**Assignment:** Include the line with "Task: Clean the" and every line before it in the entries below, echoed exactly, but not the pictures.

(Dataset items)
—————
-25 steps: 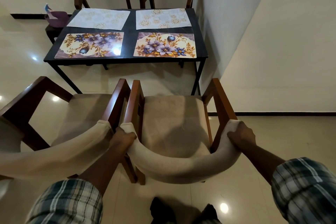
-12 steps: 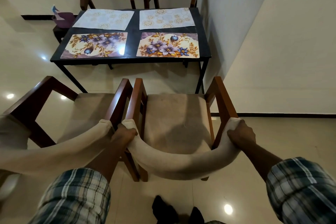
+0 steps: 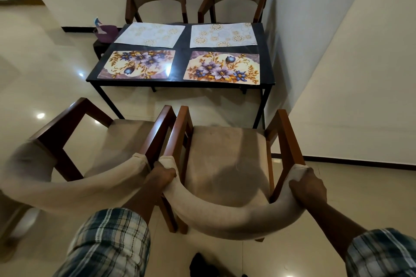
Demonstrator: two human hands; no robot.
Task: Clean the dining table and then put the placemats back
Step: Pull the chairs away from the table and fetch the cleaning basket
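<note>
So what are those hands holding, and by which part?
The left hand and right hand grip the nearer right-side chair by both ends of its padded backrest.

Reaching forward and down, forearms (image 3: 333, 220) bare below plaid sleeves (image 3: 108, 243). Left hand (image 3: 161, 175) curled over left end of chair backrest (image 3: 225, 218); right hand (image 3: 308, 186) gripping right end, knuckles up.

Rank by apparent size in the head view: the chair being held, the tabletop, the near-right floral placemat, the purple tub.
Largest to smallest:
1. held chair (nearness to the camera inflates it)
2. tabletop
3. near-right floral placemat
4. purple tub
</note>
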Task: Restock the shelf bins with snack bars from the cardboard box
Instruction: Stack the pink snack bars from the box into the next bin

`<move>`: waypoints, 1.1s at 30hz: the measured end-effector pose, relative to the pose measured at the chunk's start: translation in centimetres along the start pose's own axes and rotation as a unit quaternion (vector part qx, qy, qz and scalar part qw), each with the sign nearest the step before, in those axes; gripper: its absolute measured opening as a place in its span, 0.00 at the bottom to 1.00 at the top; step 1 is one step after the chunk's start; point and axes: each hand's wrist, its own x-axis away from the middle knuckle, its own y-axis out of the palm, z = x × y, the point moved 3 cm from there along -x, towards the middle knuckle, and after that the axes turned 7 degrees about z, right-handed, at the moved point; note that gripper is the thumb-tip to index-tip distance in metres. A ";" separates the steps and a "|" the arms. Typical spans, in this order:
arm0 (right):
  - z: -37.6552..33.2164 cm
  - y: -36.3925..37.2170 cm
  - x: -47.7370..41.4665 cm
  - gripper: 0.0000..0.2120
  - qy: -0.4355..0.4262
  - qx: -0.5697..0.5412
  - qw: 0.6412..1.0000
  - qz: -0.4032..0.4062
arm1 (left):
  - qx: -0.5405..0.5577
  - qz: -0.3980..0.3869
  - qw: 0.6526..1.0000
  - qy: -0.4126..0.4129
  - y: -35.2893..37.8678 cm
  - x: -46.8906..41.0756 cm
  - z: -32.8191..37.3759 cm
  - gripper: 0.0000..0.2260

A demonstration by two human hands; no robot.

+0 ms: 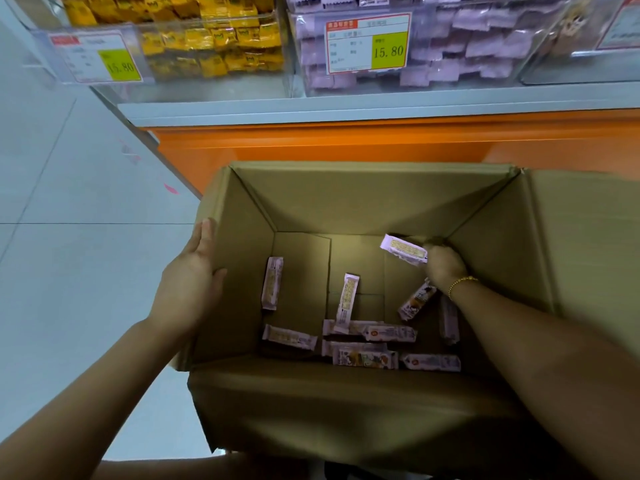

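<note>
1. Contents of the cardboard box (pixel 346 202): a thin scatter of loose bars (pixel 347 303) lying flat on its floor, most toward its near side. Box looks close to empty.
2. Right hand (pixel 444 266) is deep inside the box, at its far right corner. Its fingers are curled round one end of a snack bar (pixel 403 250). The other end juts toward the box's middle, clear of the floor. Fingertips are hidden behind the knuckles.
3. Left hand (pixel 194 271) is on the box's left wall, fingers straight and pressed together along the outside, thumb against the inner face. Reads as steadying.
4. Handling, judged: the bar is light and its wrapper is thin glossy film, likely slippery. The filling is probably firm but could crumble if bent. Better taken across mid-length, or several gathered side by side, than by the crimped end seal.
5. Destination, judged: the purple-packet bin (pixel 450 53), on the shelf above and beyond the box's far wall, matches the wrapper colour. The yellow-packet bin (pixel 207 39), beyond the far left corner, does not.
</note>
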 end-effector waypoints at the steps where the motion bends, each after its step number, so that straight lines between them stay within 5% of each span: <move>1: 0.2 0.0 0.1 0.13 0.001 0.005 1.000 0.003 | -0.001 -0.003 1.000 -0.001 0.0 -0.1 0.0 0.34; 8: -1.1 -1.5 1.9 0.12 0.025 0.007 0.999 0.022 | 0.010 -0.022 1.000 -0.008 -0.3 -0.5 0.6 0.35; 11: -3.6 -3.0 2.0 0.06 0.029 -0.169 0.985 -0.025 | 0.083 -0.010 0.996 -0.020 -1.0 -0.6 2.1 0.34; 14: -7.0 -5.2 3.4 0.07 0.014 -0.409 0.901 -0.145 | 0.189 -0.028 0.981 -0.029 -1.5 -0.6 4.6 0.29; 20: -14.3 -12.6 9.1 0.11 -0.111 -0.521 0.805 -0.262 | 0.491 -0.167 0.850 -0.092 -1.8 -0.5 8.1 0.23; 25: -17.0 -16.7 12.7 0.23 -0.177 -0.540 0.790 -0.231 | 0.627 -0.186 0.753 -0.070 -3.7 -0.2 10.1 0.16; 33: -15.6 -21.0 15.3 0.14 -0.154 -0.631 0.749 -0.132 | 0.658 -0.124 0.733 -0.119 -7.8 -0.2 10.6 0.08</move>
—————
**Output of the task:**
-25 steps: 
-12 steps: 
+0 steps: 
Demonstrator: two human hands; no robot.
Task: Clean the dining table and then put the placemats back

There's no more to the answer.